— THE DATA —
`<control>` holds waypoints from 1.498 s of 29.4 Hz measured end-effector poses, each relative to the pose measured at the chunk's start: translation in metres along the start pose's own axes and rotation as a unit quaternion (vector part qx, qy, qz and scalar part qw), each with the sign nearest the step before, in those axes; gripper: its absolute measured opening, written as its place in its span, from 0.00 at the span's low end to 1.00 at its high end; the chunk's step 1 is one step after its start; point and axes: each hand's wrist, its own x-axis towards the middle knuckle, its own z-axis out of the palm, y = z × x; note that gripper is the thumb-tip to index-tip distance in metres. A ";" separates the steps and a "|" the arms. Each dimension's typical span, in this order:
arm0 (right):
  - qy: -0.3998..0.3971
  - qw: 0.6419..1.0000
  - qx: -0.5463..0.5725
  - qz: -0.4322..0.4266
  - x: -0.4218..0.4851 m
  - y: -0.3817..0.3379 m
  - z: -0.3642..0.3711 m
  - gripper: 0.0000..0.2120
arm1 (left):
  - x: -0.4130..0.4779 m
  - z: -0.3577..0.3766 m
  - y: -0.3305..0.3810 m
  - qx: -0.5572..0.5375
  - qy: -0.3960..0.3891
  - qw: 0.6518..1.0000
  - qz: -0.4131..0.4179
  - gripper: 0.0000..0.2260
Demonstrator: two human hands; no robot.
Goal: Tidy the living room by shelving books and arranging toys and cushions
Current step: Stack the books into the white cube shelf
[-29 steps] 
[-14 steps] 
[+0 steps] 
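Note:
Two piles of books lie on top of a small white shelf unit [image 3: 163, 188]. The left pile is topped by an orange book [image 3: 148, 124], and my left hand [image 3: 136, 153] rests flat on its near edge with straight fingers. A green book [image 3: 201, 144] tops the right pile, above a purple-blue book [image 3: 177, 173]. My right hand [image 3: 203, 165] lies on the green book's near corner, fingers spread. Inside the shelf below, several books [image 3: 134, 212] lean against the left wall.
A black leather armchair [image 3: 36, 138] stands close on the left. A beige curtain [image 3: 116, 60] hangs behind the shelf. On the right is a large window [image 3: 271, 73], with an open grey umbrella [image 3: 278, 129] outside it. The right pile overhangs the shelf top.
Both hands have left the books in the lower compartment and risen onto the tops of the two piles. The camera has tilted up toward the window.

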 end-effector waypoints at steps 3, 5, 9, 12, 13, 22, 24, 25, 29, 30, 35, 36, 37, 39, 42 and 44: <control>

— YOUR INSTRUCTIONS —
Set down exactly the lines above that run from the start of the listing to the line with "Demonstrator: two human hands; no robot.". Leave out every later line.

— ANSWER FOR THE TASK —
`<control>` holds waypoints from 1.498 s of 29.4 Hz measured end-effector poses, each relative to the pose measured at the chunk's start: translation in metres along the start pose's own axes and rotation as a unit quaternion (vector part qx, qy, qz and scalar part qw), each with the sign nearest the step before, in those axes; gripper: its absolute measured opening, written as its place in its span, from 0.00 at the span's low end to 1.00 at its high end; the chunk's step 1 is one step after its start; point and axes: each hand's wrist, its own x-axis towards the middle knuckle, its own z-axis out of the palm, y = z × x; note that gripper is the thumb-tip to index-tip distance in metres. A ";" separates the steps and a "|" the arms. Each dimension's typical span, in this order:
arm0 (right):
  - qy: -0.3998..0.3971
  - qw: 0.6419..1.0000
  - qx: -0.5463..0.5725
  - qz: -0.4322..0.4266
  - x: -0.4218..0.4851 m
  - y: -0.3817..0.3379 m
  - z: -0.3642..0.3711 m
  - gripper: 0.0000..0.2120
arm1 (left):
  - x: -0.4130..0.4779 m
  - z: -0.3577..0.3766 m
  - y: -0.3305..0.3810 m
  - qx: -0.5572..0.5375
  - qy: -0.3960..0.3891
  - qw: 0.6518..1.0000
  - qz: -0.4131..0.4179
  - gripper: 0.0000..0.2260
Demonstrator: two human hands; no robot.

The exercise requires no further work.